=== COLLECTED MATERIAL ===

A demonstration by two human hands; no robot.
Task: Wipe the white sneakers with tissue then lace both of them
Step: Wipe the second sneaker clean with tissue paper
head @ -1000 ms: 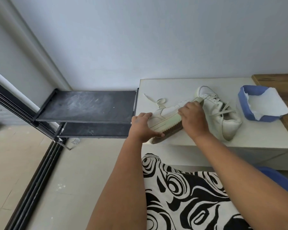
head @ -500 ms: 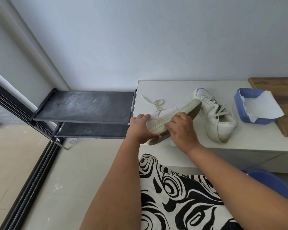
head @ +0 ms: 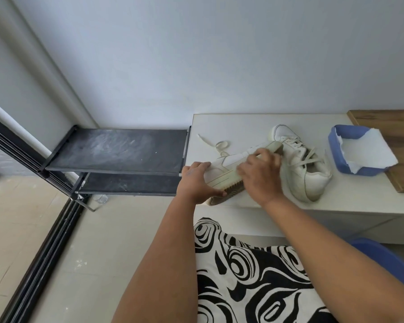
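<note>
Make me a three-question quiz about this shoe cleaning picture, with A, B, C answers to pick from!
1. Where is the laced shoe?
A. On the white table, right of the held shoe
B. On the black rack
C. On the floor

2. What colour is the tissue box?
A. Red
B. Blue
C. Green

3. What is the left hand doing?
A. Hanging loose
B. Lying flat on the table
C. Gripping the held shoe

Answers:
1. A, it lies on the table, between the held shoe and the box.
2. B, its rim is blue, with white tissue sticking out.
3. C, its fingers and thumb curl round one end of the shoe, while the right hand is on the shoe's side.
</note>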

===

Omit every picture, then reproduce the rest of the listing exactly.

A demonstration by two human hands; no robot.
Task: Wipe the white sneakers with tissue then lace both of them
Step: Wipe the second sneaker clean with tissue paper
head @ -1000 ms: 
head @ -500 ms: 
head @ +0 ms: 
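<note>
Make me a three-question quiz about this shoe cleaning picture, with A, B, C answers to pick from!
1. Where is the laced shoe?
A. On the white table, right of the held shoe
B. On the black rack
C. On the floor

2. What colour is the tissue box?
A. Red
B. Blue
C. Green

3. What is the left hand doing?
A. Hanging loose
B. Lying flat on the table
C. Gripping the held shoe

Answers:
1. A, it lies on the table, between the held shoe and the box.
2. B, its rim is blue, with white tissue sticking out.
3. C, its fingers and thumb curl round one end of the shoe, while the right hand is on the shoe's side.
</note>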

That completes the answer to the exercise.